DATASET SECTION:
▼▼▼

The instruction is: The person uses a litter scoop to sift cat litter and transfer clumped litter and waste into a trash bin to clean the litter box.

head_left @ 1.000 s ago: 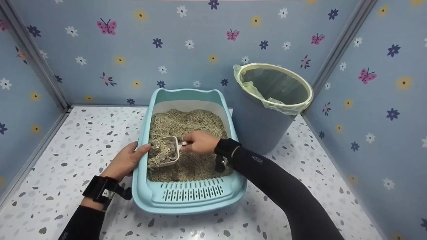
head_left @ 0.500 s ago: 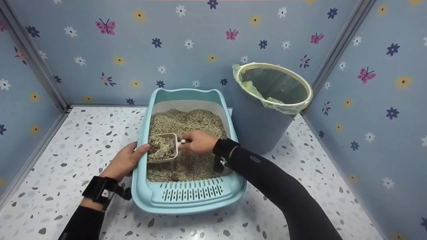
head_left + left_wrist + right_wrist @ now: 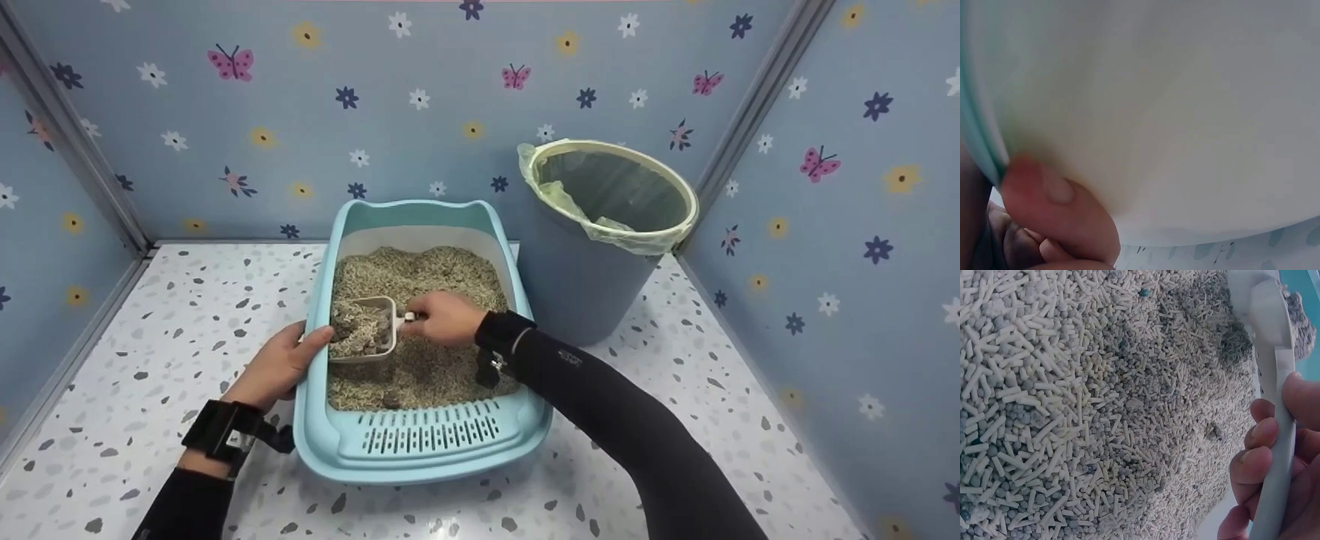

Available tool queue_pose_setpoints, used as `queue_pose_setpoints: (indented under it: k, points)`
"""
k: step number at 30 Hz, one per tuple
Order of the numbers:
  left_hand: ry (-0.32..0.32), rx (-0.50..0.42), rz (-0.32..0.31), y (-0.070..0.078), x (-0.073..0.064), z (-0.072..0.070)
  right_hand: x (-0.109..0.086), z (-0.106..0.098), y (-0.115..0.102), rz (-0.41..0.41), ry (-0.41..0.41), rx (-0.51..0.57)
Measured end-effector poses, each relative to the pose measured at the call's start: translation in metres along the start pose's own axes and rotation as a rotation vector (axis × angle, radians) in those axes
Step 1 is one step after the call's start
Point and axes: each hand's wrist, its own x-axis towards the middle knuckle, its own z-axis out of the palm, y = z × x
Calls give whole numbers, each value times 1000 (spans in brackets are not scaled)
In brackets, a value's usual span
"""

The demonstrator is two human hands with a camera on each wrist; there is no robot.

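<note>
A light-blue litter box [image 3: 420,469] holds pellet litter [image 3: 435,274] with a few darker clumps. My left hand [image 3: 279,361] grips its left rim. The thumb lies over the rim, and in the left wrist view curled fingers [image 3: 1061,216] press against the pale wall [image 3: 1185,140]. With my right hand [image 3: 448,319] I hold a white litter scoop [image 3: 393,330] by its handle, fingers wrapped round it in the right wrist view. Litter and grey clumps [image 3: 367,326] fill the scoop, which hangs over the litter near the left wall. My right hand hides part of the handle.
A grey-blue bin [image 3: 585,285] with a pale green liner bag [image 3: 637,238] over its rim stands right of the box. Flower-patterned panels [image 3: 420,150] close in the back and sides. The speckled floor [image 3: 202,315] lies around the box.
The scoop has shifted slightly away from me and up off the litter, uncovering more litter at the near end. My left hand stays on the rim. The head view has turned slightly.
</note>
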Motion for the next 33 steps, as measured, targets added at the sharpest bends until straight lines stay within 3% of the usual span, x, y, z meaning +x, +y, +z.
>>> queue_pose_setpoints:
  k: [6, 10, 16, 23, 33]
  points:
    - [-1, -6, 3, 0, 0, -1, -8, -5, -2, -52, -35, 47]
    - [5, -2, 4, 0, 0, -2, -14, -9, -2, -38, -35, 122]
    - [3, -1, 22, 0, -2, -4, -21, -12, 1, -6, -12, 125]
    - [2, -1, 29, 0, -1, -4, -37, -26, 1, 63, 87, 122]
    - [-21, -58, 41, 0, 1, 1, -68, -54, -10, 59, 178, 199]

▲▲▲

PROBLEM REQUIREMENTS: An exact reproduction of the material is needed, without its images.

ANSWER TO THE PROBLEM:
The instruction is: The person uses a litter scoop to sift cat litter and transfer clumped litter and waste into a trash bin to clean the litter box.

head_left @ 1.000 s ago: 
head_left @ 0.500 s ago: 
head_left + left_wrist + right_wrist @ now: 

Available tool queue_pose_setpoints, used as `queue_pose_setpoints: (indented under it: k, points)`
"""
k: step number at 30 Hz, one per tuple
Order of the numbers:
  left_hand: ry (-0.32..0.32), rx (-0.50..0.42), rz (-0.32..0.31), y (-0.070..0.078), x (-0.073..0.064), z (-0.072..0.070)
  right_hand: x (-0.109..0.086), z (-0.106..0.098), y (-0.115..0.102), rz (-0.41..0.41), ry (-0.41..0.41), rx (-0.51..0.57)
Measured end-effector poses, each relative to the pose measured at the call's start: translation in metres along the start pose's own axes and rotation as a rotation vector (axis × angle, radians) in those axes
Step 1 is one step after the call's start
Point and axes: each hand's wrist, its own x-axis towards the middle knuckle, its own z-axis out of the palm, y = z × x
Calls give whole numbers, each value times 1000 (spans in brackets are not scaled)
In brackets, a value's usual span
"""

The demonstrator is two human hands with a camera on each wrist; there is no robot.

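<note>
A light-blue litter box [image 3: 420,469] holds pellet litter [image 3: 435,274] with a few darker clumps. My left hand [image 3: 279,361] grips its left rim. The thumb lies over the rim, and in the left wrist view curled fingers [image 3: 1061,216] press against the pale wall [image 3: 1185,140]. With my right hand [image 3: 448,319] I hold a white litter scoop [image 3: 393,330] by its handle, fingers wrapped round it in the right wrist view. Litter and grey clumps [image 3: 367,326] fill the scoop, which hangs over the litter near the left wall. My right hand hides part of the handle.
A grey-blue bin [image 3: 585,285] with a pale green liner bag [image 3: 637,238] over its rim stands right of the box. Flower-patterned panels [image 3: 420,150] close in the back and sides. The speckled floor [image 3: 202,315] lies around the box.
The scoop has shifted slightly away from me and up off the litter, uncovering more litter at the near end. My left hand stays on the rim. The head view has turned slightly.
</note>
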Motion for the next 33 steps, as measured, targets added at the sharpest bends until straight lines stay within 3% of the usual span, x, y, z meaning +x, +y, +z.
>>> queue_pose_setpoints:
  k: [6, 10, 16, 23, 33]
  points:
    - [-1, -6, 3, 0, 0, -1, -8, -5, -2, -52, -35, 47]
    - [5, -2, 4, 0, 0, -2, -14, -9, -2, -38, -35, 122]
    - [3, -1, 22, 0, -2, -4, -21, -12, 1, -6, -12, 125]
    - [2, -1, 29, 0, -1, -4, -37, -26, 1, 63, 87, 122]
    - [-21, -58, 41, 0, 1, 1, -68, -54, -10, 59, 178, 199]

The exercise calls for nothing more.